28. A nucleic acid information detection method according to claim 9, including a step of measuring an amount of change in the signal strength while increasing said temperature.

29. A nucleic acid information detection method according to claim 27 or 28, further comprising the steps of continuously or stepwise increasing the temperature at which a signal from said hybrid is measured, measuring the change in the signal strength from said hybrid between respective temperatures, and maintaining the temperature when the amount of change starts to decrease.

30. A nucleic acid information detection method according to claim 27 or 28, wherein in an identical system where identical reaction conditions are applicable, a plurality of types of probes are used in order to detect the information on a plurality of types of nucleic acids at the same time.

31. A nucleic acid information detection method according to claim 27 or 28, wherein said probes are a plurality of types of probes having a plurality of types of sequences and said probes have mutually overlapped sequences.

32. A nucleic acid information detection method according to claim 27 or 28, wherein said probes having a plurality of types of sequences comprise overlapping probes of; a perfect matched probe having a perfect complementary sequence at least partially with said target nucleic acid sequence, one or more types of imperfect matched probes having at least one partial mutation in said perfect matched probe, and said perfect matched probe and said imperfect matched probe having an extended or shortened base sequence on both ends or one end.

33. A nucleic acid information detection method according to claim 27 or 28, further comprising a step of comparing an analysis result of a probe group having a lower Tm value among the overlapping probes with an analysis result of a probe group having a higher Tm value, thereby deciding the nucleic acid information.

34. A nucleic acid information detection method according to claim 27 or 28, wherein the probes have sequences (SEQ ID NO: 59 to 69) comprising 20 mer base sequences for analyzing K-ras codon12.

35. A nucleic acid information detection method according to claim 27 or 28, wherein the probes have sequences (SEQ ID NO: 70 to 83) comprising 17 mer base sequences for analyzing K-ras codon12.

36. A nucleic acid information detection method according to claim 27 or 28, wherein the probes consist of probes having sequences of (SEQ ID NO: 56 to 69) 20 mer base sequences for analyzing K-ras codon12, and probes having sequences of (SEQ ID NO: 70 to 83) 17 mer base sequences for analyzing K-ras codon12.

37. A nucleic acid information detection method according to claim 27 or 28, wherein said hybrid formation is performed by making a liquid sample including a target nucleic acid contact with a probe fixed onto a porous body.

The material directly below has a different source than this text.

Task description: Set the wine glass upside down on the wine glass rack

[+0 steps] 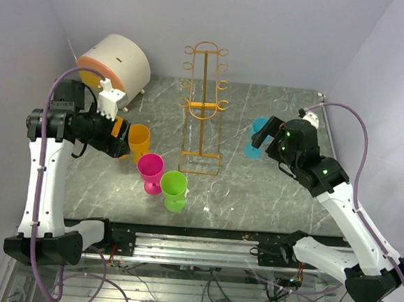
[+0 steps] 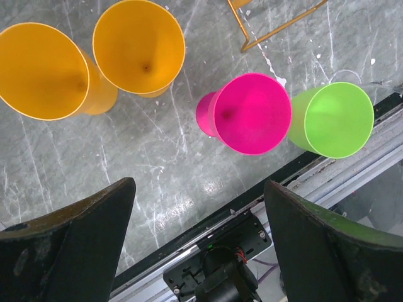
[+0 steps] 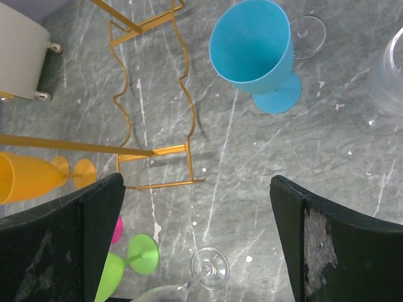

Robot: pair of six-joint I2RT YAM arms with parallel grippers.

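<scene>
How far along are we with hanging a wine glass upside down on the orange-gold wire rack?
Done: nothing; the tall orange-gold wire rack has no glass on its hooks. In hand: nothing either; the left gripper hangs open above the two orange plastic goblets, and the right gripper is open above the upright blue plastic goblet. Left: grasp a glass, invert it, hang it.

My overhead camera looks down from behind the arm bases across the whole tabletop (image 1: pixel 269 191). Each wrist camera stares down at close range past its own hand, the left hand (image 2: pixel 198 185) and the right hand (image 3: pixel 196 181). Both catch the green glass (image 2: pixel 330 119) and the rack (image 3: pixel 157 126) base near the hand.
</scene>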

38. A nucleic acid information detection method according to claim 37, further comprising a step of making said liquid sample reciprocate once or a plurality of times in said porous body.

39. A nucleic acid information detection method according to claim 27 or 28, wherein said signal is detected based on detection of a fluorescent marker.

40. A nucleic acid information detection method according to claim 27 or 28, wherein said target nucleic acid is any one of an oncogene, an intracellular drug resistance gene, a cell cycle regulator gene, and an apoptosis related gene, or a combination of these.